**What the task asks:** In the records below, which lines include "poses"? Copy them.

(Data extracted from a collection)
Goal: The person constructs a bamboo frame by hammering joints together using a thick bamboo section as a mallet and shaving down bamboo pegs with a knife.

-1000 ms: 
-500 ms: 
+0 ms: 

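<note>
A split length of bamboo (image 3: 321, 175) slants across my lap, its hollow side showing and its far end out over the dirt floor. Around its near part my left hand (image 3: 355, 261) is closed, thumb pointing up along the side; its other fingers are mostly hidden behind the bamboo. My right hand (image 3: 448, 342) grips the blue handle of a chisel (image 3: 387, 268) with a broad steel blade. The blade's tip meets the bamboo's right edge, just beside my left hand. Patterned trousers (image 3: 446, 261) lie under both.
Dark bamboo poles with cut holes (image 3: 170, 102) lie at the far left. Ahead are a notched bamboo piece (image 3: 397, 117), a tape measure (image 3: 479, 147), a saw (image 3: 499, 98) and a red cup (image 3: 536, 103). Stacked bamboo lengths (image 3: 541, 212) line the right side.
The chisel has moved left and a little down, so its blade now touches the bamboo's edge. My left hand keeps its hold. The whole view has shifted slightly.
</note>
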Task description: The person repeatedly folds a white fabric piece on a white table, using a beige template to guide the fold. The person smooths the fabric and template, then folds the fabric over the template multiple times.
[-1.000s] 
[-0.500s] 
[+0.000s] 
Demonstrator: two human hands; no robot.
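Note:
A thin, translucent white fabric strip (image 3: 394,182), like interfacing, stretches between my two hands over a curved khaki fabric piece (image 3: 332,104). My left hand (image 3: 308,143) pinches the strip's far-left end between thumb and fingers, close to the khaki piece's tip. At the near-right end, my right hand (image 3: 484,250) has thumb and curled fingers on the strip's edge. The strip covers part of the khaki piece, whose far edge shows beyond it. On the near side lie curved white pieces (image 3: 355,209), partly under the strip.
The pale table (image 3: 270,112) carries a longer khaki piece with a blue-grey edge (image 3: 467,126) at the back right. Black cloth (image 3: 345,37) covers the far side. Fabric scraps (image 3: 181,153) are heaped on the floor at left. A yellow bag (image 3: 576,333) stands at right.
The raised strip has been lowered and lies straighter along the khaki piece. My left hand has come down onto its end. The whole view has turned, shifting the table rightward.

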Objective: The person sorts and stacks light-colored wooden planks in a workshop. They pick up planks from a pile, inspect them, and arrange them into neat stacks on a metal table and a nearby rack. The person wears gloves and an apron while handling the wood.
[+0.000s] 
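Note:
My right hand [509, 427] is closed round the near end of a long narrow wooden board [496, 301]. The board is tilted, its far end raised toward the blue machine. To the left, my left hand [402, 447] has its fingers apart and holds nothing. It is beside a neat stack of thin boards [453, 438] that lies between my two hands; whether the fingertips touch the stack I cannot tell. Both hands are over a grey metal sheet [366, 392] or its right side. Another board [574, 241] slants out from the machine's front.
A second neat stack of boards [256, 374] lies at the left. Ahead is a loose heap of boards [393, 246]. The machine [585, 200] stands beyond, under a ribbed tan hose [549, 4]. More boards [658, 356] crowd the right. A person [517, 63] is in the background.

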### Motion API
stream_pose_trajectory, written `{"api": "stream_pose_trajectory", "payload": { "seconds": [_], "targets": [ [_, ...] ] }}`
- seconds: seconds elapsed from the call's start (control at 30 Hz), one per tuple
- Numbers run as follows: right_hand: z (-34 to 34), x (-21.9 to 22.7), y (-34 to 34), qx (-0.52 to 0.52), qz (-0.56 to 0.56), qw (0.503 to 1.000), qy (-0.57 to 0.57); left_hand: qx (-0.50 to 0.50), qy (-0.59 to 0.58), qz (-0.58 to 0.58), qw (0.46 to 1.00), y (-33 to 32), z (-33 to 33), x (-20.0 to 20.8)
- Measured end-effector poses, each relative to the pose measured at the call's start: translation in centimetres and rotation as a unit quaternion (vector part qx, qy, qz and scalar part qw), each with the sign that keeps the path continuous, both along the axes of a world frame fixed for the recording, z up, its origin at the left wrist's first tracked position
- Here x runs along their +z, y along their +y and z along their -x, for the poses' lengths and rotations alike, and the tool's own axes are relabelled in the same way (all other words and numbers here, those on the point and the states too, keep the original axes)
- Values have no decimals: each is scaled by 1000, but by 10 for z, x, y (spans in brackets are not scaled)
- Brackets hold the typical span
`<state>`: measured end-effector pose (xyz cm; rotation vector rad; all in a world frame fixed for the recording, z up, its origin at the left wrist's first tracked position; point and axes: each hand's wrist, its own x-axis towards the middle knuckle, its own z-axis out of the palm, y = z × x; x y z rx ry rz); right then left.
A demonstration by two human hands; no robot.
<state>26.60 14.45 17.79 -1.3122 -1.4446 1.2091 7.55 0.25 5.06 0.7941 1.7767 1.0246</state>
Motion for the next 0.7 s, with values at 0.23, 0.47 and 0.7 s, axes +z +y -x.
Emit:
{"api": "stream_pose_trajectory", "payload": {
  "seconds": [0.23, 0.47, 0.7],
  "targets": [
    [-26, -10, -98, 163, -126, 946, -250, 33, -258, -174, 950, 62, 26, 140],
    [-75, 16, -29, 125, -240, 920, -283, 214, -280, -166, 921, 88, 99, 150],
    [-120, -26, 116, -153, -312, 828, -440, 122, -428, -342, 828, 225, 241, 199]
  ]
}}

**Result:**
- Measured end-effector poses, each relative to the pose measured at the call's start: translation in centimetres and rotation as a unit quaternion (vector part qx, qy, qz and scalar part qw), each with the sign that keeps the path continuous, both along the axes of a world frame fixed for the recording, z up, its origin at the left wrist's first tracked position
- Here x runs along their +z, y along their +y and z along their -x, for the poses' lengths and rotations alike, and the tool's own axes are relabelled in the same way (all other words and numbers here, those on the point and the states too, keep the original axes)

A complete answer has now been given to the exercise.